What you need to do:
Write out the listing exactly as it is given.

Given information:
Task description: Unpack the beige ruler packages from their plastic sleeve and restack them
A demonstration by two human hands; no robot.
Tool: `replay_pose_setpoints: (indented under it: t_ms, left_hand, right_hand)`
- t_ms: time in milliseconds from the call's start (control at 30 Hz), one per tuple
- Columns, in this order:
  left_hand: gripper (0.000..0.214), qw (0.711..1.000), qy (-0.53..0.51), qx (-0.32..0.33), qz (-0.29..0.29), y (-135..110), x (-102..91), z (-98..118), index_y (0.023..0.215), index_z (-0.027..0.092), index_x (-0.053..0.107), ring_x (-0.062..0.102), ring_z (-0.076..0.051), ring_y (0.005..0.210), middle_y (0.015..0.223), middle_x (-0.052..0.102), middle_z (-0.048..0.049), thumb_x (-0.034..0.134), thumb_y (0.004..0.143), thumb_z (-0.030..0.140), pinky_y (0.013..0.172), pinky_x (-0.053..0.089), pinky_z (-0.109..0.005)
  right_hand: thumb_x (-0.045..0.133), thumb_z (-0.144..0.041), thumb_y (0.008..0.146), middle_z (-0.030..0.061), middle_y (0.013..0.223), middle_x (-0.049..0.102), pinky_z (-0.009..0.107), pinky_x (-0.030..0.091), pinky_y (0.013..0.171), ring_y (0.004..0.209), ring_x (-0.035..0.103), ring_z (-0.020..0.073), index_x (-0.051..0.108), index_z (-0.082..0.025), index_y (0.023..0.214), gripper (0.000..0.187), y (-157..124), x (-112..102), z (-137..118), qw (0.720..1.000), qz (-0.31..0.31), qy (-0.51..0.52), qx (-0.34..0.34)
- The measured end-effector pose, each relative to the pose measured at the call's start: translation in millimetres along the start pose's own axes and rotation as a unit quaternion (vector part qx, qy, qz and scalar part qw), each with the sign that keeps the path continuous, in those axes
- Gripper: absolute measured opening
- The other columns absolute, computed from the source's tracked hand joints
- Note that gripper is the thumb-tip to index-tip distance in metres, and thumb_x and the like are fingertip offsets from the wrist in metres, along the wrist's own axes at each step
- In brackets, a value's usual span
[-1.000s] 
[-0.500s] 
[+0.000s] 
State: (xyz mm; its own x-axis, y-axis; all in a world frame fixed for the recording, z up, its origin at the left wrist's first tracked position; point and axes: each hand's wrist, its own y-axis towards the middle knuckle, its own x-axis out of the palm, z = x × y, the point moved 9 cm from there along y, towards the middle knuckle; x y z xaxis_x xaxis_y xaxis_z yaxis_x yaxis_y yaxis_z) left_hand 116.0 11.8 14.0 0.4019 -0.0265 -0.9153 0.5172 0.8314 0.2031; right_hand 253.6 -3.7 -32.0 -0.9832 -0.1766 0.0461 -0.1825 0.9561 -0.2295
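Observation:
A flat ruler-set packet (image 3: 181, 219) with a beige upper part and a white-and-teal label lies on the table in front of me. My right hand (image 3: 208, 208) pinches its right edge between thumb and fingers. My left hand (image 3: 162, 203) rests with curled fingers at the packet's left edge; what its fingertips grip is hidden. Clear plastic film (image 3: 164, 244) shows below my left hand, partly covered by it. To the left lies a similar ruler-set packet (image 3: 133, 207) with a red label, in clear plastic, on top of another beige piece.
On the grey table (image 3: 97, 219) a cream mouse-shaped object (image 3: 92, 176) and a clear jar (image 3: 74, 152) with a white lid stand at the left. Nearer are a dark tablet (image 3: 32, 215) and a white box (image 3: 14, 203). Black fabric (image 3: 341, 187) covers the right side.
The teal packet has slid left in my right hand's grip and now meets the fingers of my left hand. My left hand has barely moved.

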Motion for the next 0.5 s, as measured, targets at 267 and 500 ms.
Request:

Solution:
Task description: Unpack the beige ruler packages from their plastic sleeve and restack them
A demonstration by two human hands; no robot.
Tool: `replay_pose_setpoints: (indented under it: t_ms, left_hand, right_hand)`
- t_ms: time in milliseconds from the call's start (control at 30 Hz), one per tuple
- Columns, in this order:
  left_hand: gripper (0.000..0.214), qw (0.711..1.000), qy (-0.53..0.51), qx (-0.32..0.33), qz (-0.29..0.29), y (-135..110), x (-102..91), z (-98..118), index_y (0.023..0.215), index_z (-0.027..0.092), index_x (-0.053..0.107), ring_x (-0.062..0.102), ring_z (-0.076..0.051), ring_y (0.005..0.210), middle_y (0.015..0.223), middle_x (-0.052..0.102), middle_z (-0.048..0.049), thumb_x (-0.034..0.134), thumb_y (0.004..0.143), thumb_z (-0.030..0.140), pinky_y (0.013..0.172), pinky_x (-0.053..0.089), pinky_z (-0.109..0.005)
  right_hand: thumb_x (-0.045..0.133), thumb_z (-0.144..0.041), thumb_y (0.008..0.146), middle_z (-0.030..0.061), middle_y (0.013..0.223), middle_x (-0.049..0.102), pinky_z (-0.009..0.107), pinky_x (-0.030..0.091), pinky_y (0.013..0.171), ring_y (0.004..0.209), ring_x (-0.035..0.103), ring_z (-0.020..0.073), index_x (-0.051..0.108), index_z (-0.082..0.025), index_y (0.023..0.214), gripper (0.000..0.187), y (-157..124), x (-112..102), z (-137..118), qw (0.720..1.000), qz (-0.31..0.31), qy (-0.51..0.52), qx (-0.34..0.34)
- The measured end-effector pose, each relative to the pose measured at the call's start: translation in millimetres along the start pose's own axes and rotation as a unit quaternion (vector part qx, qy, qz and scalar part qw), each with the sign that keeps the path continuous, in those axes
- Gripper: absolute measured opening
- The other columns absolute, computed from the source's tracked hand joints
- Note that gripper is the thumb-tip to index-tip distance in metres, and thumb_x and the like are fingertip offsets from the wrist in metres, along the wrist's own axes at each step
- In brackets, a value's usual span
[-1.000s] 
[-0.500s] 
[+0.000s] 
State: (xyz mm; its own x-axis, y-axis; all in a world frame fixed for the recording, z up, its origin at the left wrist's first tracked position; point and axes: each hand's wrist, its own y-axis towards the middle knuckle, its own x-axis out of the palm, z = x × y, the point moved 9 cm from there along y, towards the middle knuckle; x y z xaxis_x xaxis_y xaxis_z yaxis_x yaxis_y yaxis_z) left_hand 116.0 11.8 14.0 0.4019 -0.0265 -0.9153 0.5172 0.8314 0.2031; right_hand 253.6 -3.7 -32.0 -0.9832 -0.1766 0.0461 -0.1825 0.9561 -0.2295
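Observation:
A flat ruler-set packet (image 3: 181, 219) with a beige upper part and a white-and-teal label lies on the table in front of me. My right hand (image 3: 208, 208) pinches its right edge between thumb and fingers. My left hand (image 3: 162, 203) rests with curled fingers at the packet's left edge; what its fingertips grip is hidden. Clear plastic film (image 3: 164, 244) shows below my left hand, partly covered by it. To the left lies a similar ruler-set packet (image 3: 133, 207) with a red label, in clear plastic, on top of another beige piece.
On the grey table (image 3: 97, 219) a cream mouse-shaped object (image 3: 92, 176) and a clear jar (image 3: 74, 152) with a white lid stand at the left. Nearer are a dark tablet (image 3: 32, 215) and a white box (image 3: 14, 203). Black fabric (image 3: 341, 187) covers the right side.
The teal packet has slid left in my right hand's grip and now meets the fingers of my left hand. My left hand has barely moved.
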
Motion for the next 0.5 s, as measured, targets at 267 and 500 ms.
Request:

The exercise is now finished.